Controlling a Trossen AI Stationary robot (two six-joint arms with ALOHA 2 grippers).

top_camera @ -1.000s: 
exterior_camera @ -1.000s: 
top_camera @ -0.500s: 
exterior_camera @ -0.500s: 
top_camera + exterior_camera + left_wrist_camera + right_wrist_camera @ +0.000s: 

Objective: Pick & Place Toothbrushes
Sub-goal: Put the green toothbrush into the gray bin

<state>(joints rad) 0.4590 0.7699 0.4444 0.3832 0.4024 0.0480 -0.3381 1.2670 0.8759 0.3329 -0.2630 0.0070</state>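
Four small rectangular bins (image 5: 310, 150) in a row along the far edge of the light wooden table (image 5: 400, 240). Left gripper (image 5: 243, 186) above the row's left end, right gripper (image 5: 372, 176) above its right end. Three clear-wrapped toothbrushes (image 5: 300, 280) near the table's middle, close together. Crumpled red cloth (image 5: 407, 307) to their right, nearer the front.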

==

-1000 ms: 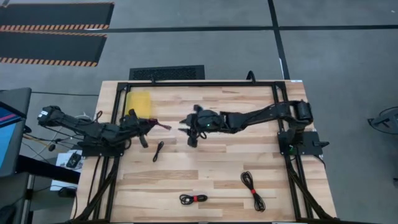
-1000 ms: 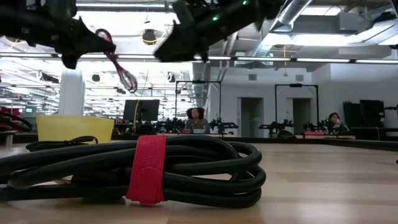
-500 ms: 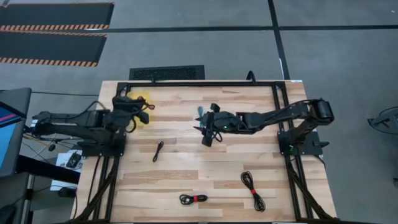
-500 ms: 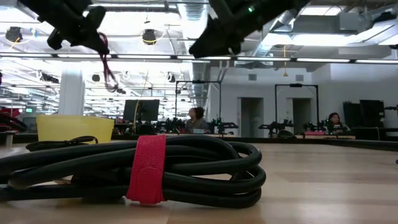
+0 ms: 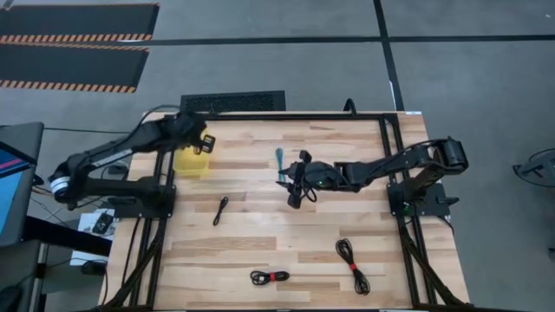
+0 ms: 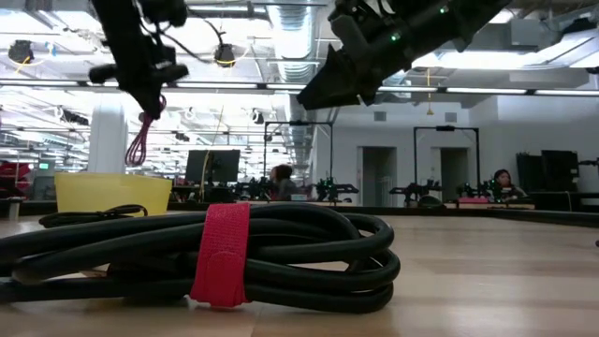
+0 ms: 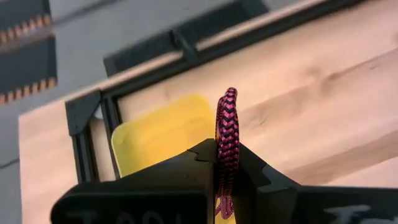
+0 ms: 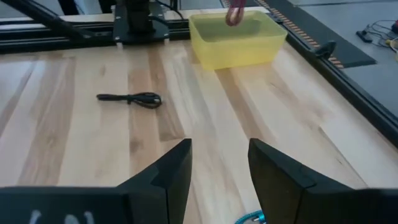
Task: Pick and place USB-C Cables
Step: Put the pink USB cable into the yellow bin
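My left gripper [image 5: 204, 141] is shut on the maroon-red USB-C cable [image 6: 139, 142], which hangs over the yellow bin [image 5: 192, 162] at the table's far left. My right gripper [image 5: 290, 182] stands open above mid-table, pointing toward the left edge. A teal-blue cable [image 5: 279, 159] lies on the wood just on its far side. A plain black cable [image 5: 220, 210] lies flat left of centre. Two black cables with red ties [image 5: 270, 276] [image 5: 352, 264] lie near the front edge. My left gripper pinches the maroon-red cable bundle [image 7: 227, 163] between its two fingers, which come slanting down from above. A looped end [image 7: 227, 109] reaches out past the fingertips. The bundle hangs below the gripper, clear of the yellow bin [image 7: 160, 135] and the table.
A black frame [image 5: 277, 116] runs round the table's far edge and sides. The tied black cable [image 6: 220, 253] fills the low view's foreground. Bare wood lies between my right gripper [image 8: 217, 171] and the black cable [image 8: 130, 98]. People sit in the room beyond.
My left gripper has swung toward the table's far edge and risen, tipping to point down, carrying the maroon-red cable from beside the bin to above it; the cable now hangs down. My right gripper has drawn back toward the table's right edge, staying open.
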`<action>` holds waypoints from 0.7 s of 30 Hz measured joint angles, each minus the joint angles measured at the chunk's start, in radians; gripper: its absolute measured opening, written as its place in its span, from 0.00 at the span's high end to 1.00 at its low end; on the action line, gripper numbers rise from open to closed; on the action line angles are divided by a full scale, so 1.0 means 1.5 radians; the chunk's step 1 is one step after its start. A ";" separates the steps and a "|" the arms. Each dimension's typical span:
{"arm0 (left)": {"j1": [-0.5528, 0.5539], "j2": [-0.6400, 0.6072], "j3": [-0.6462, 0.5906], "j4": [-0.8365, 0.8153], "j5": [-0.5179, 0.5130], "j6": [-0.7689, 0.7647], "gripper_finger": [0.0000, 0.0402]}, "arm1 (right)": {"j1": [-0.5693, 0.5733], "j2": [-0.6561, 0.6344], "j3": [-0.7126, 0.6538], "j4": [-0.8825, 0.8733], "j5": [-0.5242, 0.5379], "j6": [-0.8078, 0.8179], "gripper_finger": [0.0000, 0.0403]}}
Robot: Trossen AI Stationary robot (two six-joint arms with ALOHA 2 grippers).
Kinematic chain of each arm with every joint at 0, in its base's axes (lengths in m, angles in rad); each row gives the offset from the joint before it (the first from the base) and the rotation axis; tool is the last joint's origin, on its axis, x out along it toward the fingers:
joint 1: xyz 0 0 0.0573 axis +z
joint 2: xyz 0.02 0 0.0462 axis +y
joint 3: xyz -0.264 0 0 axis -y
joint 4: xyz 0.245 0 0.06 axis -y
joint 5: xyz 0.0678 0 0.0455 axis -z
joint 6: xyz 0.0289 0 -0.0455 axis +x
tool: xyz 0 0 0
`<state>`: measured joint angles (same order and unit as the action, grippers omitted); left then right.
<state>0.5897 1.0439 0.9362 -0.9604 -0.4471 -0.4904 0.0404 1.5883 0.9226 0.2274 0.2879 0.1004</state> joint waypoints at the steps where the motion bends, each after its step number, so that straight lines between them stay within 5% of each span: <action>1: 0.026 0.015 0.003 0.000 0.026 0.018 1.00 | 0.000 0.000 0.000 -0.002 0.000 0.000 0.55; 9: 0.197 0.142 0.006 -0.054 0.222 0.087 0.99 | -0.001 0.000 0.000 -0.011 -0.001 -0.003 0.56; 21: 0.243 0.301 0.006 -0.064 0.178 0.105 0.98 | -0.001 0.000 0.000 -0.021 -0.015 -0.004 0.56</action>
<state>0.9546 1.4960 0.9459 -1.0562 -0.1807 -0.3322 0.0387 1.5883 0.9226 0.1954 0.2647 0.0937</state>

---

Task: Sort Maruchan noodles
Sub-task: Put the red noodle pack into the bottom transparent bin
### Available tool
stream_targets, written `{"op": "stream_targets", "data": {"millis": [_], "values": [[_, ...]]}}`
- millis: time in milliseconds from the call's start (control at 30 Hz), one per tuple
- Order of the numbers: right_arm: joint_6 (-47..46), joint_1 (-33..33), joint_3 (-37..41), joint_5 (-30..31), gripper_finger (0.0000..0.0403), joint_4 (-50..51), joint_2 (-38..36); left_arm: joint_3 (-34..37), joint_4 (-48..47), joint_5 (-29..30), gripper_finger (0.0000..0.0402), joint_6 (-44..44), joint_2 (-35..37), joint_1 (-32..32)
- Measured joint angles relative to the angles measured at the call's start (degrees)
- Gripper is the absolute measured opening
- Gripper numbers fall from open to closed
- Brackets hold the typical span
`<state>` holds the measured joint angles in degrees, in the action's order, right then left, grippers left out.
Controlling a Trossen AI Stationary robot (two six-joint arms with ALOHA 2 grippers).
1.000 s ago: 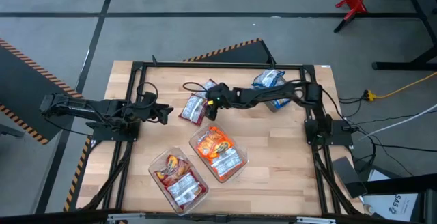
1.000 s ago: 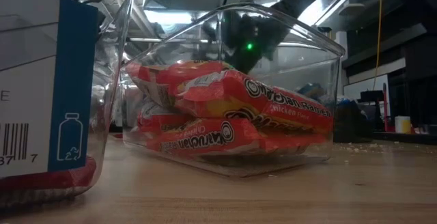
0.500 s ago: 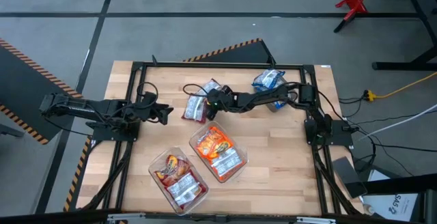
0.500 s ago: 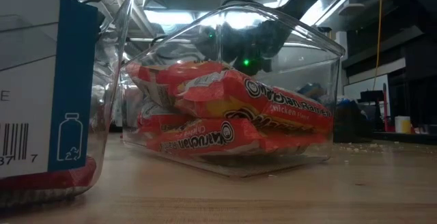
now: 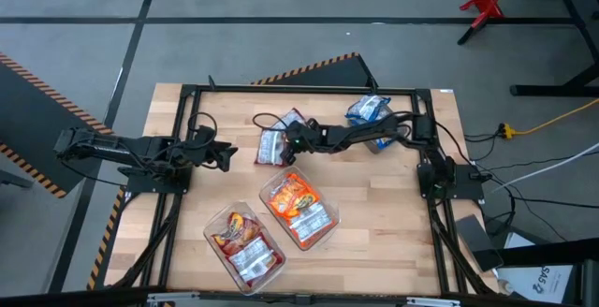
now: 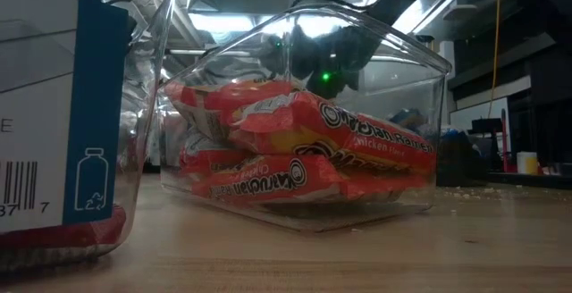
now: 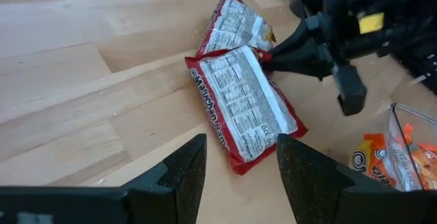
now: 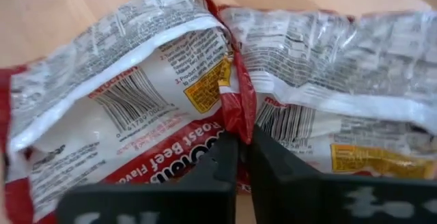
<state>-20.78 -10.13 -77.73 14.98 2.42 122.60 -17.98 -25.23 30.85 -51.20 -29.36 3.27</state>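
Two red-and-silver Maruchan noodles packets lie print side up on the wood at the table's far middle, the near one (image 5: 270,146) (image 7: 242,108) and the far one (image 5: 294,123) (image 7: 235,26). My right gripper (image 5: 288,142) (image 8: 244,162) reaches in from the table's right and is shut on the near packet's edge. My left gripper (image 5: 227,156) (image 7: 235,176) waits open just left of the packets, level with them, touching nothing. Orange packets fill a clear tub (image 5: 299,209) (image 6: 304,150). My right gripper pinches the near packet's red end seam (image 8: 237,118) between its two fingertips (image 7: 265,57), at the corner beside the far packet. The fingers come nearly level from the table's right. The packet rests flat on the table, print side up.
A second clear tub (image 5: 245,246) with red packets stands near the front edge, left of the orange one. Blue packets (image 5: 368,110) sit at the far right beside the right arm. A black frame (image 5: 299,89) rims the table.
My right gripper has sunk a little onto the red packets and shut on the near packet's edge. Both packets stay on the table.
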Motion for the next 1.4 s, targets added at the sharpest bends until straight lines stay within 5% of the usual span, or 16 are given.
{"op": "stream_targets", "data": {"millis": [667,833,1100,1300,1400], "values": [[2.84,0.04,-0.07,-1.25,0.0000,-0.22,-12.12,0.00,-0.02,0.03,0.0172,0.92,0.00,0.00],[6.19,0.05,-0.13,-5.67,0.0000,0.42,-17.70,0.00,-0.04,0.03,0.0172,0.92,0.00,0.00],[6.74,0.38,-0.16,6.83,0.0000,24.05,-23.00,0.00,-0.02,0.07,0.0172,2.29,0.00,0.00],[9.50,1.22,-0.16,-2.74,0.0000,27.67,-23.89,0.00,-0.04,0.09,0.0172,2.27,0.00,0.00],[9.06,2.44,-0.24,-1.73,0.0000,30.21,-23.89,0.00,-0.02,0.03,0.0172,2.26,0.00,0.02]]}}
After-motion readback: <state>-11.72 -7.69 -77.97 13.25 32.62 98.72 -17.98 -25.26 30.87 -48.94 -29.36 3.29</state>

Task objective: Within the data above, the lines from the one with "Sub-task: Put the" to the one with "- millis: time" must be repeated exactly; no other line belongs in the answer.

Response below:
Sub-task: Put the red noodle pack into the bottom transparent bin
### Available tool
stream_targets, written `{"op": "stream_targets", "data": {"millis": [_], "values": [[_, ...]]}}`
- millis: time in milliseconds from the call's start (control at 30 Hz), one per tuple

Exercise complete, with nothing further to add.